Leaders from the Economic Community of West African States (ECOWAS) gathered to assess efforts to secure timetables for restoring civilian rule in Mali, Guinea and Burkina Faso.
Accra, July 4 (RHC)-- Leaders of the Economic Community of West African States (ECOWAS) have lifted economic and financial sanctions imposed on Mali, after its military rulers proposed a 24-month transition to democracy and published a new electoral law.
The bloc had imposed stiff sanctions on Mali in January after the military government said it would not organise democratic elections the following month as initially planned.
ECOWAS Commission President Jean Claude Kassi Brou told a news conference on Sunday that the sanctions will be lifted immediately.

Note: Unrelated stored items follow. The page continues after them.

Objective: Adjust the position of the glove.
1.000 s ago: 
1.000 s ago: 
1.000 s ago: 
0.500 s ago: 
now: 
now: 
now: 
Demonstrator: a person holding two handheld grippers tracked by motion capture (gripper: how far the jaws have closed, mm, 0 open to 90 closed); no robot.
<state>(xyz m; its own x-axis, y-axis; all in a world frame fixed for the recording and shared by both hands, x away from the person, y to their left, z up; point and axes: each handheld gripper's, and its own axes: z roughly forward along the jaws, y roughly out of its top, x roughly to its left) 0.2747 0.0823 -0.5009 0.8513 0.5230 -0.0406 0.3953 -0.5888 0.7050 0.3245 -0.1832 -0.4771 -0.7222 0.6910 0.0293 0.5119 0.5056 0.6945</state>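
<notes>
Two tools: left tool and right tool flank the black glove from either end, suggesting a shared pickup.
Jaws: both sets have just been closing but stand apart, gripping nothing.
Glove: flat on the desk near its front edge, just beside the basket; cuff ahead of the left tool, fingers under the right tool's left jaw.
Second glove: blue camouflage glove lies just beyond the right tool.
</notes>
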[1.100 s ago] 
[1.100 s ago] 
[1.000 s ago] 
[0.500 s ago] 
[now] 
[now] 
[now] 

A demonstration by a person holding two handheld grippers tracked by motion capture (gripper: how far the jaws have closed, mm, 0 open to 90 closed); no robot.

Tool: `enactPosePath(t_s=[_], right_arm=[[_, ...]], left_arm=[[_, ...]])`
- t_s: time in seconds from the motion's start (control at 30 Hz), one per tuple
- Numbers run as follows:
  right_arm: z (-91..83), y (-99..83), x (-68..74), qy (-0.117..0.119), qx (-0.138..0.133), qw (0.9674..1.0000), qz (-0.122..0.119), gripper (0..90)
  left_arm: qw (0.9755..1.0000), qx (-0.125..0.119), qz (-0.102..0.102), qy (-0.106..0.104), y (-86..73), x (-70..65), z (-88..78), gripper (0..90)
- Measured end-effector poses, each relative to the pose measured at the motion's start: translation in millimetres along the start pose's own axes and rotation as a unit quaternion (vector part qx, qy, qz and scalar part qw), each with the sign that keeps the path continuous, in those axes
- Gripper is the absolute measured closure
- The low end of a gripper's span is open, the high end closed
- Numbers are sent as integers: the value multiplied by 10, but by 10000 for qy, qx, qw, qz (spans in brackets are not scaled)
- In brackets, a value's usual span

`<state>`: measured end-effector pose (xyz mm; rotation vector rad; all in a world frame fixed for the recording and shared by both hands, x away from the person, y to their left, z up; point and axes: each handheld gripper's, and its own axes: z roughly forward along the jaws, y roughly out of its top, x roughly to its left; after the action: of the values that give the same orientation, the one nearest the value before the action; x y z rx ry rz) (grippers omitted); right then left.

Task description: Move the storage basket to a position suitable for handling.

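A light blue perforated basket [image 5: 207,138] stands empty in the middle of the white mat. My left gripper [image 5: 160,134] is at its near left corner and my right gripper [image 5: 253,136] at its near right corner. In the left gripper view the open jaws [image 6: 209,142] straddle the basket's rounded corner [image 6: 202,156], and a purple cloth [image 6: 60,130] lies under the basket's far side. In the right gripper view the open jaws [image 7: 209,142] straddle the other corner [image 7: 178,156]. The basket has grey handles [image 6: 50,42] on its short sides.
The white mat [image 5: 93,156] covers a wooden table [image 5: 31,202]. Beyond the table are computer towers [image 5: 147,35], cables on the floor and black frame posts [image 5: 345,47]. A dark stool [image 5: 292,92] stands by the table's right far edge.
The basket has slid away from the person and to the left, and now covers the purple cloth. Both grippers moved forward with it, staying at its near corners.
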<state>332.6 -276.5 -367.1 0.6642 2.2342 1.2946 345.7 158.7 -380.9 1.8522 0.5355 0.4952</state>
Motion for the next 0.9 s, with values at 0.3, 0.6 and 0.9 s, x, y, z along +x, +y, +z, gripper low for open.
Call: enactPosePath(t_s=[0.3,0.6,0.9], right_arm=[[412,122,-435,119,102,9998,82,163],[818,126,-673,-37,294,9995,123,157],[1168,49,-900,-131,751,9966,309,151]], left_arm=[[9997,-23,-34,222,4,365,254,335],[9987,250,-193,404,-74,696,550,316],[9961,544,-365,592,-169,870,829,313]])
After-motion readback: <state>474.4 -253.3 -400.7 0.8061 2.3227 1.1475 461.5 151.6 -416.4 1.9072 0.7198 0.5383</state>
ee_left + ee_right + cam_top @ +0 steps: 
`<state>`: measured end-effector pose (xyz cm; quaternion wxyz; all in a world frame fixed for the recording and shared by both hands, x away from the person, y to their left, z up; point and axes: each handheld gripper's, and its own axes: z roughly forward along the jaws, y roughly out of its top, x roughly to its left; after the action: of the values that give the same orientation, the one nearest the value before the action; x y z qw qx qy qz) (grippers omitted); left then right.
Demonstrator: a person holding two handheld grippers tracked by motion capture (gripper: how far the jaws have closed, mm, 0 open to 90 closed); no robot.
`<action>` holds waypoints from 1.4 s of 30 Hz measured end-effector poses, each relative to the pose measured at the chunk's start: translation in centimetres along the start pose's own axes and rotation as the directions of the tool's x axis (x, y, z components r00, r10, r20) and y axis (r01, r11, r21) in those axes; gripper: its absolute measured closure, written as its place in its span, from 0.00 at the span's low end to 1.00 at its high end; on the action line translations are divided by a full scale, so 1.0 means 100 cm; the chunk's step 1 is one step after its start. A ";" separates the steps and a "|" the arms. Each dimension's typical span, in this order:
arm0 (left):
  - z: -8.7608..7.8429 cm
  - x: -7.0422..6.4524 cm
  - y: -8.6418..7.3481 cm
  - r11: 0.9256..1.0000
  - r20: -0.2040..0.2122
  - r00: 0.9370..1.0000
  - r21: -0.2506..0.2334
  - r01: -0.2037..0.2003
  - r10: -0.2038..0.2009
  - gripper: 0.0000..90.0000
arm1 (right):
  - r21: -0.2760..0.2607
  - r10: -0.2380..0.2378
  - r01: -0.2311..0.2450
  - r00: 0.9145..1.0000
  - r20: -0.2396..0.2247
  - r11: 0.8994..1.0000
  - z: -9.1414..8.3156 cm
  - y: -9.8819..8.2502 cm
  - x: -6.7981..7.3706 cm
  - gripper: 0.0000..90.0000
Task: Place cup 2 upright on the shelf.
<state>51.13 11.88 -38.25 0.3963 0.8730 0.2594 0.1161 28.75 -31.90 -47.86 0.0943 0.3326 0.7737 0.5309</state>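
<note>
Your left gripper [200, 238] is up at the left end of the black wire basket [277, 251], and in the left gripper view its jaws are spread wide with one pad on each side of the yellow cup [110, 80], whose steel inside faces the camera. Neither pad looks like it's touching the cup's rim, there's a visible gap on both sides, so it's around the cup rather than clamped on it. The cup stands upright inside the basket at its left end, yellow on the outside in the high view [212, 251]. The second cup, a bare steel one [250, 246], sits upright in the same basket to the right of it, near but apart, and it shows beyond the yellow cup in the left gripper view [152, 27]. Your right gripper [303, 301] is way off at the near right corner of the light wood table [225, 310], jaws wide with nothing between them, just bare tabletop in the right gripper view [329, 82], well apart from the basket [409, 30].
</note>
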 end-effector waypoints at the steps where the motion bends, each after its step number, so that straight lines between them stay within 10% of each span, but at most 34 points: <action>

Borders with Mali will reopen and regional diplomats will return to Bamako.
“However, the heads of state decided to maintain individual sanctions, and the suspension of Mali from ECOWAS, until the return to constitutional rule,” Kassi Brou said.
The individual sanctions targeted members of the ruling military government and the transitional council. Sanctions have crippled Mali’s economy, raising humanitarian concerns amid widespread suffering. The country has defaulted on more than $300m of its debt due to the sanctions, which cut it off from the regional financial market and the regional central bank.
The ECOWAS mediator in Mali, former Nigerian President Goodluck Jonathan, visited the country last week. A member of his entourage told AFP news agency that Mali had made “enormous progress.”
Mali’s top diplomat Abdoulaye Diop on Friday said the recent political developments were moving the country towards a lifting of the sanctions.